Start at the line in the entries below that contains "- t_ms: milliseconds", stop at the line that contains "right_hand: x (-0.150", and output exactly the lines in that span, both ends included.

[Opening PROVIDED DATA section]

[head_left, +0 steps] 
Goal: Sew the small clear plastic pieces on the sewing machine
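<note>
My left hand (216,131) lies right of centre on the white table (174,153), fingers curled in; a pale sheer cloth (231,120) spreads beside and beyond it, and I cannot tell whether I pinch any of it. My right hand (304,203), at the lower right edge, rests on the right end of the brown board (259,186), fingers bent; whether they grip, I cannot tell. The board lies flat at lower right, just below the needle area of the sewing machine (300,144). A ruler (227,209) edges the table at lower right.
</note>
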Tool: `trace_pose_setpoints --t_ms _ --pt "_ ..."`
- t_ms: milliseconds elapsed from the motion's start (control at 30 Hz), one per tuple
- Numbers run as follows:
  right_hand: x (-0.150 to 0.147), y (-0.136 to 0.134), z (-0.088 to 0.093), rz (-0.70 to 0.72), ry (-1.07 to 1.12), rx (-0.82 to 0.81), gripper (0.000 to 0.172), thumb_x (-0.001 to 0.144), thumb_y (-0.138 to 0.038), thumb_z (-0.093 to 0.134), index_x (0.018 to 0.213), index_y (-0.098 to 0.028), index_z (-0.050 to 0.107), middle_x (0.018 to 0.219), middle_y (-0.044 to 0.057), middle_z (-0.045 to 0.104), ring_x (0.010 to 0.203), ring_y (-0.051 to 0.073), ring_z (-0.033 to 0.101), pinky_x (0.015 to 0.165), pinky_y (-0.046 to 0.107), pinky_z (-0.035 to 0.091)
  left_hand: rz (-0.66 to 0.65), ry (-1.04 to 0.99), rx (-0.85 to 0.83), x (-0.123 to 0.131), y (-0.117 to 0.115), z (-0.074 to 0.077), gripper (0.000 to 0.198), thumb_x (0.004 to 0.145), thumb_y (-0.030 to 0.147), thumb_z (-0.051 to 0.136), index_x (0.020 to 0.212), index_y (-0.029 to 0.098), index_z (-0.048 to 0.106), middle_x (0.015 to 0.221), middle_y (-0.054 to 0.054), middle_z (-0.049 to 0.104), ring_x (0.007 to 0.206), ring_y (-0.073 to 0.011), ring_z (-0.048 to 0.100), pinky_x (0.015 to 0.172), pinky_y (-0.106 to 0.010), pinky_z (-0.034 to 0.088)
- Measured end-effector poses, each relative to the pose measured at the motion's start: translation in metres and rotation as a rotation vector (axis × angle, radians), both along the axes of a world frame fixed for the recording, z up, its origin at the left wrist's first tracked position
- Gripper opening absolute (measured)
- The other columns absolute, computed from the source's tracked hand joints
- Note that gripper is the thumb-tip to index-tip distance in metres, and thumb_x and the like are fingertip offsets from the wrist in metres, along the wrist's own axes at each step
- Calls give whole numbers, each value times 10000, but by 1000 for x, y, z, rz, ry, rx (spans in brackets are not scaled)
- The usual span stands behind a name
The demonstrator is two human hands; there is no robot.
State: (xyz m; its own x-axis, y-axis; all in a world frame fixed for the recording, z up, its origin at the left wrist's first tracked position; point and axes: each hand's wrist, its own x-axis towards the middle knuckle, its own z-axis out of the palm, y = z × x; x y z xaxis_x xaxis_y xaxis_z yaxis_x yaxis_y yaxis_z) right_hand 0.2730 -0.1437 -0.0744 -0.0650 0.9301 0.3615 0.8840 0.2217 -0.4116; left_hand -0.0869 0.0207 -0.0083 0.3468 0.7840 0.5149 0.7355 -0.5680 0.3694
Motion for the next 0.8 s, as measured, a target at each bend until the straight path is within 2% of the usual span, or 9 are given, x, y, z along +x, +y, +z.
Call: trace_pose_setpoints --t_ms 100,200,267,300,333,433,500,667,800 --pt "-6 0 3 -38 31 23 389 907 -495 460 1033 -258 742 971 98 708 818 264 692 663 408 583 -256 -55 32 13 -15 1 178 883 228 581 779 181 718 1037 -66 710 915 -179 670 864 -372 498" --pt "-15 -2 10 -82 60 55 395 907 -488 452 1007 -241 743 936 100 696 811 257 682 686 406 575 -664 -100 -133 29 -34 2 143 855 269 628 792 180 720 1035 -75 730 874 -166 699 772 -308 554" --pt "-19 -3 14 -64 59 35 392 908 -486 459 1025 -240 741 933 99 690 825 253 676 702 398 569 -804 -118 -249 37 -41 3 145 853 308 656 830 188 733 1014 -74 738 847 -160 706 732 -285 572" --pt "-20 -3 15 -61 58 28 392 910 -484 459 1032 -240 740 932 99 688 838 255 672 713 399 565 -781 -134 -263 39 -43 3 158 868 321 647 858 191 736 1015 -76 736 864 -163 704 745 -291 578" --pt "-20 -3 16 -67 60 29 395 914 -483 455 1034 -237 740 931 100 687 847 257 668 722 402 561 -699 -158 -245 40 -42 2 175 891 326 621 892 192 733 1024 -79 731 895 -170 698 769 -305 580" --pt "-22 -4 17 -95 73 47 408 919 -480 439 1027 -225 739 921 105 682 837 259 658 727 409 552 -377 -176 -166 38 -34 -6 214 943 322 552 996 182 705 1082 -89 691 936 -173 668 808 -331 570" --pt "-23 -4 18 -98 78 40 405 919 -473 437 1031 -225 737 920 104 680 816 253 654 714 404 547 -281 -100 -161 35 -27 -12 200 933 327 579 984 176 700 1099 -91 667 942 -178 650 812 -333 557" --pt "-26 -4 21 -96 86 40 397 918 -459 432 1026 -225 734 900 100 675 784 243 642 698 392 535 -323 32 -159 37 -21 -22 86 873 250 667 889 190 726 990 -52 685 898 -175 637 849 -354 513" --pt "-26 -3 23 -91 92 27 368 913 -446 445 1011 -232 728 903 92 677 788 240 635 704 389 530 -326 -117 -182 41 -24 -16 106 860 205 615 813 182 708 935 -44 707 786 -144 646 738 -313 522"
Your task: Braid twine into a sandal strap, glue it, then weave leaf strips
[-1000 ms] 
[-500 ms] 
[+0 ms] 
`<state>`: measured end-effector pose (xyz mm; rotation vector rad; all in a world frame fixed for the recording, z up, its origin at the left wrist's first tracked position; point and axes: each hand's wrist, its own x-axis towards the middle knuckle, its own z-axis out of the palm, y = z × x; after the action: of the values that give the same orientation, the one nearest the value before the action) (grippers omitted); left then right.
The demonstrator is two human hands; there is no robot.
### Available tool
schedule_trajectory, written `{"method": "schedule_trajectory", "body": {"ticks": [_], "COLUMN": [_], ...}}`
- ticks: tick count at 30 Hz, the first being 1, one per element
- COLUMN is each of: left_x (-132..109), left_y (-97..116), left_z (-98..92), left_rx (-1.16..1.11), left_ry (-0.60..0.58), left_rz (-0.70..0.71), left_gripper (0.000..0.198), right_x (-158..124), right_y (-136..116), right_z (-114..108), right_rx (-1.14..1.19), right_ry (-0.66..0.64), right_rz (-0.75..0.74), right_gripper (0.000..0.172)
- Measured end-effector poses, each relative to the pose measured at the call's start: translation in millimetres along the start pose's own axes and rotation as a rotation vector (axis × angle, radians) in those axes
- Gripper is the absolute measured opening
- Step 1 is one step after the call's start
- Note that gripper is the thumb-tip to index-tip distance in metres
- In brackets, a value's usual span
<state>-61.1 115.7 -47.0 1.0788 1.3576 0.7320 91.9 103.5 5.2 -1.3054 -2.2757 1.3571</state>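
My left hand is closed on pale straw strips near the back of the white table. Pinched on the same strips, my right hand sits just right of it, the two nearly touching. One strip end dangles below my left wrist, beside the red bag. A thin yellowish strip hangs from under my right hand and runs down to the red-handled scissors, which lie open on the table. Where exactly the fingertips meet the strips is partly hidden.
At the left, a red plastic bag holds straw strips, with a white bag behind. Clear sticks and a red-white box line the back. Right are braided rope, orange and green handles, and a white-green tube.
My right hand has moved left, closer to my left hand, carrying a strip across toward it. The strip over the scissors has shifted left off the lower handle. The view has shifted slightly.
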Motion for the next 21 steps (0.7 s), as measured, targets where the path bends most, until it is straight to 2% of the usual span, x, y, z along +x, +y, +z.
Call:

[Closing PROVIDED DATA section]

■ EXERCISE OUTPUT ■
- t_ms: milliseconds elapsed from the motion's start (control at 30 Hz), one per tuple
- Numbers run as follows:
  right_hand: x (-0.150 to 0.147), y (-0.136 to 0.134), z (-0.088 to 0.093), rz (-0.70 to 0.72), ry (-1.07 to 1.12), rx (-0.82 to 0.81), gripper (0.000 to 0.172), thumb_x (-0.001 to 0.144), thumb_y (-0.138 to 0.038), thumb_z (-0.093 to 0.134), index_x (0.018 to 0.213), index_y (-0.098 to 0.028), index_z (-0.050 to 0.107), middle_x (0.018 to 0.219), middle_y (-0.044 to 0.057), middle_z (-0.045 to 0.104), ring_x (0.010 to 0.203), ring_y (-0.051 to 0.073), ring_z (-0.033 to 0.101), pinky_x (0.015 to 0.165), pinky_y (-0.046 to 0.107), pinky_z (-0.035 to 0.091)

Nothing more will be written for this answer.